I'm not a journalist; never went to journalism school and have very limited experience writing straight news stories. But journalists are fellow writers, and thus I feel their pain. (I also worry that if the freelance market is flooded with out-of-work journalists, jobs for writers will be even harder to get. Selfish me.)

Monday, June 08, 2009

Recommended Reading for the Summer

The Berrybender Narratives, starting with Sin Killer: A Novel (Berrybender Narratives)

If you slurp up stories like a 10-year-old does an icee, you may finish these four books in a week or two. But take your time, keep them in the car, stretch them out--they're so worth it.

Larry McMurtry tells the story of the Berrybender family, a spoiled, clever, hedonistic pack of British bluebloods who dare the American west in the 1830s. Why? Because Papa wants to shoot exotic game. (Papa is the type who started naming his children Nine and Ten for convenience' sake, when all the good names were used.) The clan and their long-suffering servants meet up with Indians, trappers, and slavers. Some of them die or lose body parts or sneak off for healthy fornication; some Berrybenders you hate but they begin to grow on you. Historical figures like George Catlin, Kit Carson, Pomp Charbonneau, and Jim Bridger are part of the mix, drifting in and out of the Berrybender saga over a couple of years.

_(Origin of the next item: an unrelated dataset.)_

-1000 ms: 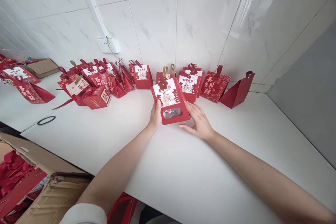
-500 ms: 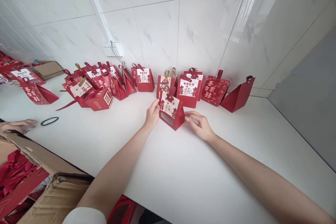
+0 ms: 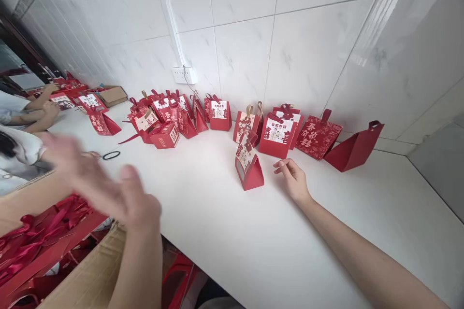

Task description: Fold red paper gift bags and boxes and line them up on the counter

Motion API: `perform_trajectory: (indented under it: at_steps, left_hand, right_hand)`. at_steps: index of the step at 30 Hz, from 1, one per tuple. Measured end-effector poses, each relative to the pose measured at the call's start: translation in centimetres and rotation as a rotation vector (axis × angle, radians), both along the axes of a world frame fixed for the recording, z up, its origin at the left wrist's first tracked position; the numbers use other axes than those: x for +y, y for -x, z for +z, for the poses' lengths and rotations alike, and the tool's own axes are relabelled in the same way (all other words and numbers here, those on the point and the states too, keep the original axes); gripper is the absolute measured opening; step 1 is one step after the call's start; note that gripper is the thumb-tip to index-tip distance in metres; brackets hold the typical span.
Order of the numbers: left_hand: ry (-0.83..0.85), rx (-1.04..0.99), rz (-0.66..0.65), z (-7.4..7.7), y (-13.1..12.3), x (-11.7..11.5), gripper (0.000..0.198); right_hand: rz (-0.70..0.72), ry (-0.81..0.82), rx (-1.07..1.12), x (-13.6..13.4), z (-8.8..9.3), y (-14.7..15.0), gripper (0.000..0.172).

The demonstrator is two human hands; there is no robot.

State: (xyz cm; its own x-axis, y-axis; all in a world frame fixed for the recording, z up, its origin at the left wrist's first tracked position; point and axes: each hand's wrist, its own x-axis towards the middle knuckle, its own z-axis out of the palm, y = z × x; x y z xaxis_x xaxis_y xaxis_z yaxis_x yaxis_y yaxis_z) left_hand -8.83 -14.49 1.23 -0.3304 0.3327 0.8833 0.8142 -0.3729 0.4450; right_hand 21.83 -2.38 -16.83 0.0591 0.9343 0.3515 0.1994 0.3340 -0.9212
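Note:
A small red gift box (image 3: pixel 253 176) with a white printed label and a ribbon loop stands upright on the white table (image 3: pixel 232 236). Just right of it is my right hand (image 3: pixel 295 182), empty, fingers loosely bent and apart from the box. My left hand (image 3: pixel 108 190), blurred by motion, is raised with fingers stretched out above a cardboard box (image 3: pixel 92 270). Inside that carton lie red boxes with tangled red ribbons (image 3: pixel 43 231). Behind the standing gift box are a larger red box with a couple label (image 3: pixel 276 137) and a cream-fronted box (image 3: pixel 244 125).
Along the tiled wall stand several more red boxes, including a patterned one (image 3: pixel 317 137) and a plain triangular one (image 3: pixel 355 149). A black ring (image 3: pixel 111 155) lies at left. People's arms (image 3: pixel 39 116) are at the far left. A power socket (image 3: pixel 184 76) is on the wall.
Both hands have let go of the small gift box, which now stands turned on the table. My left hand has swung left over the carton. The view has shifted left.

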Motion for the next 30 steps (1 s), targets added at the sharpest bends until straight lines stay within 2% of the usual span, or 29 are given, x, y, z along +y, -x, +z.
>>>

McMurtry is brilliant. He's done something I have never, ever seen or heard of before: he changes point of view five or six times in one page, hopping in and out of characters with wild abandon. In his skillful prose, it all makes sense. Reading becomes voyeuristic: the books are a quadrille, with all the dancers switching places, twirling around--yet to the observer, the changes are always graceful and entertaining.

Sunday, June 07, 2009

Nick Magazines Closing Down

I'm reading a lot into this, but not doom and gloom. Nickolodeon and Nick Jr magazines are shutting their doors and about 30 staffers will lose their jobs--not to mention the multiple freelancers who lose another market.

Kids are not reading less--in fact, I think they're reading more than ever (thank you, Lemony Snicket and J.K. Rowling and all the rest!) But the idea of children watching the mailbox in anticipation of a glossy new magazine just for them, with their name on the address label, is just so quaint.

Why would a kid in 2009 look forward to getting a magazine when they can hop on the internet for all the stories and pictures they want, picking and choosing among many topics and printing out what appeals most to them? Ligers, shipwrecks, dreamy androgynous dudes--right there at your fingertips. It's all free, as long as there's a spare color print cartridge nearby.

Change is good. That's my mantra, when things-fall-apart-and-the-center-cannot-hold-and-I-need-to-get-to-my-happy-place-fast. Change is good. Really. Good and hard.

From a reader's point of view, it's a simple paradigm shift. Adults have habits--well, some of us do--of flipping idly through bound pages as we sip our lattes. Kids are forming new habits. Let's just hope they don't spill their strawberry fraps [please keep them from caffeine] on the keyboard as they're googling and clicking.

From a writer's pov, there's this little wrinkle of making a living. Hard to find internet markets that pay as well as print did--not that print paid all that well, or even all the time. In ten years I'll probably have it figured out, but right now it's dicey.